What to work on: What you return should match the listing exactly, minus its images.

Given information:
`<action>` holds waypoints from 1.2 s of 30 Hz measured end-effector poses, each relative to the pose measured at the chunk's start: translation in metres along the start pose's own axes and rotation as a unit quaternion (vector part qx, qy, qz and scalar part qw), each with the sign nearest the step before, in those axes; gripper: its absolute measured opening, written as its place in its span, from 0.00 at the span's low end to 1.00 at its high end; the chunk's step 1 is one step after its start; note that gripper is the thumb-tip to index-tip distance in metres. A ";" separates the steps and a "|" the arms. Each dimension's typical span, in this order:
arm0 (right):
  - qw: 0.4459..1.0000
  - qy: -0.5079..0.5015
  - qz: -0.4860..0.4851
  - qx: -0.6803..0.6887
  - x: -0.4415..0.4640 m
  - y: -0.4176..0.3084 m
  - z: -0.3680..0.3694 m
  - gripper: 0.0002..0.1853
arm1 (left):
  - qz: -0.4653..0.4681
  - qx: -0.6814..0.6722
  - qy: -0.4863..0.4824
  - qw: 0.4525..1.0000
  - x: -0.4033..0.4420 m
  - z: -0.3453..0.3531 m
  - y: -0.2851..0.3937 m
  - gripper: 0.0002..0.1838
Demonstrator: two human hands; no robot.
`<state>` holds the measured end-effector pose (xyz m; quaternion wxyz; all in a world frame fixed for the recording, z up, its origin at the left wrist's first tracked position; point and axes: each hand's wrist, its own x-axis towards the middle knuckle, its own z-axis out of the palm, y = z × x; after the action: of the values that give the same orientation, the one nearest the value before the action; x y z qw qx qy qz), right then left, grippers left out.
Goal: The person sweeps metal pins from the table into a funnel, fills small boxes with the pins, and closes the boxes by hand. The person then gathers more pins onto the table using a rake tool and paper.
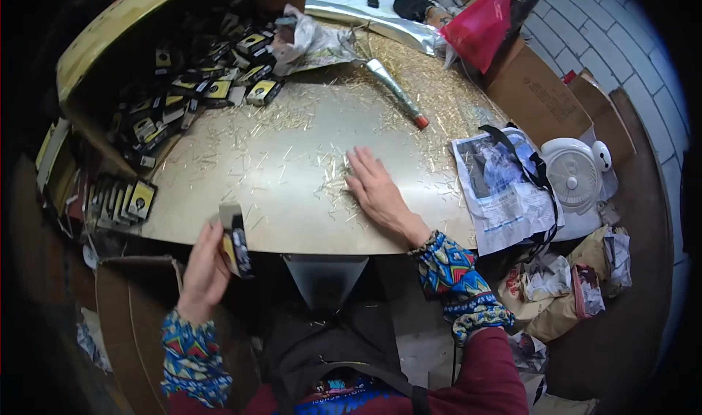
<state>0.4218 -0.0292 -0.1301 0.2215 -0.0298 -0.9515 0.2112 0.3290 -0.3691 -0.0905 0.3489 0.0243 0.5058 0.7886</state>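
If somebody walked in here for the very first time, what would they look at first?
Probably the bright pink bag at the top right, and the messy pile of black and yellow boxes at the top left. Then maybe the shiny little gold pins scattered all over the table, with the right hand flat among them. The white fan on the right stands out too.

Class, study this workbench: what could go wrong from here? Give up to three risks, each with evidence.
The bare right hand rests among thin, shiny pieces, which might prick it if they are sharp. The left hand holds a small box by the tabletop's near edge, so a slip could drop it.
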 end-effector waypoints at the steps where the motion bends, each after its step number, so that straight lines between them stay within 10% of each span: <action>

Answer area:
`<action>` holds waypoints from 1.2 s of 30 Hz measured end-effector poses, each relative to the pose measured at the chunk's start: translation in metres along the start pose's own axes and rotation as a unit quaternion (vector part qx, qy, qz and scalar part qw), each with the sign nearest the step before, in those axes; gripper: its absolute measured opening, written as its place in its span, from 0.00 at the span's low end to 1.00 at its high end; the chunk's step 1 is one step after its start; note that gripper is the thumb-tip to index-tip distance in metres. A ";" separates the steps and a "|" the arms. Each dimension's typical span, in this order:
arm0 (right):
  - qw: 0.4459..1.0000
  - qy: -0.5079..0.5015
  - qz: -0.4860..0.4851
  - qx: -0.6803..0.6887
  - x: -0.4415..0.4640 m
  - y: -0.4176..0.3084 m
  - z: -0.3680..0.3694 m
  - gripper: 0.0002..0.1853
arm1 (left):
  - qz: -0.4653..0.4681
  - qx: -0.6814..0.6722
  - qy: -0.4863..0.4824
  - qw: 0.4525..1.0000
  - x: -0.4033..0.4420 m
  - z: -0.3453..0.3531 m
  - y: -0.2851..0.3937 m
  - gripper: 0.0002..0.1838
Demonstrator: two human hands; no robot.
`<state>` holds the measured end-effector pose (xyz m; quaternion wxyz; all in a world frame fixed for the recording, z up, its origin at the left wrist's first tracked position; point and axes: each hand's wrist, its own x-axis towards the middle knuckle, its own z-axis out of the palm, y = z × x; after the action: of the values that give the same orientation, the one nearest the value before the action; x y z qw qx qy qz), right then left, grippers left out.
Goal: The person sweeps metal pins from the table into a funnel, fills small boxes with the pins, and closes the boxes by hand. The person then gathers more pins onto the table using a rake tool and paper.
<state>0.4218 -0.0292 -0.1301 0.2215 -0.0298 -0.9515 0.2112 0.3290 -0.3691 -0.0905 0.3489 0.0243 0.5058 0.7886</state>
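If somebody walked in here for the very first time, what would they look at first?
Probably the bright pink bag at the top right, and the messy pile of black and yellow boxes at the top left. Then maybe the shiny little gold pins scattered all over the table, with the right hand flat among them. The white fan on the right stands out too.

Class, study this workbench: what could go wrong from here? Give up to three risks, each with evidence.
The bare right hand rests among thin, shiny pieces, which might prick it if they are sharp. The left hand holds a small box by the tabletop's near edge, so a slip could drop it.
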 end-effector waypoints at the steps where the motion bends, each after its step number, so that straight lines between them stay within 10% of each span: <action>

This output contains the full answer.